My rating: 5 of 5 stars
Book Source: Checked out from my public library
Who did Regina think she was, telling me how or how not to be Chinese?
Lucy Wu is all set to have the best year of her life. Her older sister, Regina, is going off to college. Not only will Lucy get out of the shadow the Perfect Chinese Daughter, but she will also get their shared bedroom all to herself. She’s looking forward to starting sixth grade and being among the oldest kids in the school, playing basketball, and having a big joint-birthday Halloween bash with her best friend, Madison.
And then, it all falls apart. Her parents announce that Lucy is about to get a new roommate – a great-aunt from China. A new Chinese school is opening in the area, and her parents want her to go on Saturday mornings – when she has always had basketball practice. Nothing is going according to Lucy’s plans.
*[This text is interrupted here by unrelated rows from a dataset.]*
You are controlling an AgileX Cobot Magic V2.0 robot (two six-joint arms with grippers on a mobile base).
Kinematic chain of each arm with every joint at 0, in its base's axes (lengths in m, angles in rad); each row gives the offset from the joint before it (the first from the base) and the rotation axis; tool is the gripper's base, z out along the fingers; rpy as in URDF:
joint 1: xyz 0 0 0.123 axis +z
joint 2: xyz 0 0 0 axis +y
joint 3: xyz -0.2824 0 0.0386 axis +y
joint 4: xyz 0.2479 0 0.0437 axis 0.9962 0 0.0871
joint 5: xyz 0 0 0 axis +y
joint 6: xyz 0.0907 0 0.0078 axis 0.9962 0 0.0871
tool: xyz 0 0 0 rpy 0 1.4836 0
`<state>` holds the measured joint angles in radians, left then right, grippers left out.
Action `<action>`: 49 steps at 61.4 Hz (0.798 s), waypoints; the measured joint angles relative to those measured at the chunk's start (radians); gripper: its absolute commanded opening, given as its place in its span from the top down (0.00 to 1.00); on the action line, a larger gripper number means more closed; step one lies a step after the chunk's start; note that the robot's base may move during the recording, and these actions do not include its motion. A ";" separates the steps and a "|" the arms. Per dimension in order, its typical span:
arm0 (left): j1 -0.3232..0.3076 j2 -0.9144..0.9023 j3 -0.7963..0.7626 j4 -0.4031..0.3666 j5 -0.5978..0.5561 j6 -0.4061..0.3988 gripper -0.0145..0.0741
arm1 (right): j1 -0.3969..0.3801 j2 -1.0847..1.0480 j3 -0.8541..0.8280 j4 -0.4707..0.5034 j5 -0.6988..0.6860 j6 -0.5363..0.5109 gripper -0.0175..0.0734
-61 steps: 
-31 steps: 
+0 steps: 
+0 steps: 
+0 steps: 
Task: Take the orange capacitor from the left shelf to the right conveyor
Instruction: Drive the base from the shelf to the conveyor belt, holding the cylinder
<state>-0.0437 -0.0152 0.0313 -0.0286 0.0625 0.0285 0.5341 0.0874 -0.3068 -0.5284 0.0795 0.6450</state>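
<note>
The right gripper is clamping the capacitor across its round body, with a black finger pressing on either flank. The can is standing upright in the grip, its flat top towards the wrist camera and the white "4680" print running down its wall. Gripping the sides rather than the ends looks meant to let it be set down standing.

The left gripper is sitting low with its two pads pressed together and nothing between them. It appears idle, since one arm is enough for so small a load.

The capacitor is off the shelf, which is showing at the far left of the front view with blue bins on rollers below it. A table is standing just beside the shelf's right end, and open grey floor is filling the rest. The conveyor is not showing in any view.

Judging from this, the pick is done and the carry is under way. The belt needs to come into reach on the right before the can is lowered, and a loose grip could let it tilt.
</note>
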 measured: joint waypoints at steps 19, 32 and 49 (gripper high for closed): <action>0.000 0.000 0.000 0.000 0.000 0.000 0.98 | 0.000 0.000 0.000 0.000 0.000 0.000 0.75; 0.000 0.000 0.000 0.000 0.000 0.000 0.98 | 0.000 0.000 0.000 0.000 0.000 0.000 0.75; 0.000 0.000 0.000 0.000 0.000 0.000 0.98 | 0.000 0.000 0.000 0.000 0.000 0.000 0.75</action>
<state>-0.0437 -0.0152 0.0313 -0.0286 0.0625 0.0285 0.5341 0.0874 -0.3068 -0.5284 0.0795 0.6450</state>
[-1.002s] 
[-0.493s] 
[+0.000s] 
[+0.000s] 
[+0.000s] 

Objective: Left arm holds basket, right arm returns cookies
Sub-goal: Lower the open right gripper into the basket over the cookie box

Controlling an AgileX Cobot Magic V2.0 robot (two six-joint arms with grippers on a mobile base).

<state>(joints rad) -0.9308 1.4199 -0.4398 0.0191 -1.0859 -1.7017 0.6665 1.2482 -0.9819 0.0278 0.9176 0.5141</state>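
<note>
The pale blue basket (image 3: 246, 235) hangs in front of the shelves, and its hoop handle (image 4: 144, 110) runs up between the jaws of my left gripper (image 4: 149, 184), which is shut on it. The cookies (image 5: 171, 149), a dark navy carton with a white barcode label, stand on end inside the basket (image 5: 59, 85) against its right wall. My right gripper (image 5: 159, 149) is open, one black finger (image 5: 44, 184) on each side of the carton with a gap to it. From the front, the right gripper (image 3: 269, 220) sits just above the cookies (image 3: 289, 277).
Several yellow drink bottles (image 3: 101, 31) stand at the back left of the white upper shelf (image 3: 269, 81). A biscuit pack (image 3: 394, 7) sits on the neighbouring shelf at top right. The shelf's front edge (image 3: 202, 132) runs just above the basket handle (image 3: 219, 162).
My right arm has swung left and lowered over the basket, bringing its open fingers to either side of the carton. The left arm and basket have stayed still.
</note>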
Shang creates an utterly believable tween in Lucy, blending all the sweetness and prickliness that come with being an eleven-year-old girl. She wants to do the right thing, but sometimes she really wants her way, too. She wants to fit in and have the boy she likes like her back. She doesn’t want to be too different from everyone else. She has been content to fade into the background everywhere but on the basketball court. When a bully makes her a target, her impulse is to hide away. When some of the popular girls spot Yi Po at the mall and make fun of her, Lucy denies being to related to her.
As the weeks pass, and Lucy gets to know Yi Po, she also starts to figure out how to bring together and accept the various parts of her own identity, and how important it is to stand up for herself. Her realistic responses to frustrating situations will have readers cringing and laughing right along with her.
Highly recommended for grades 4-6, this is a stand-out debut novel.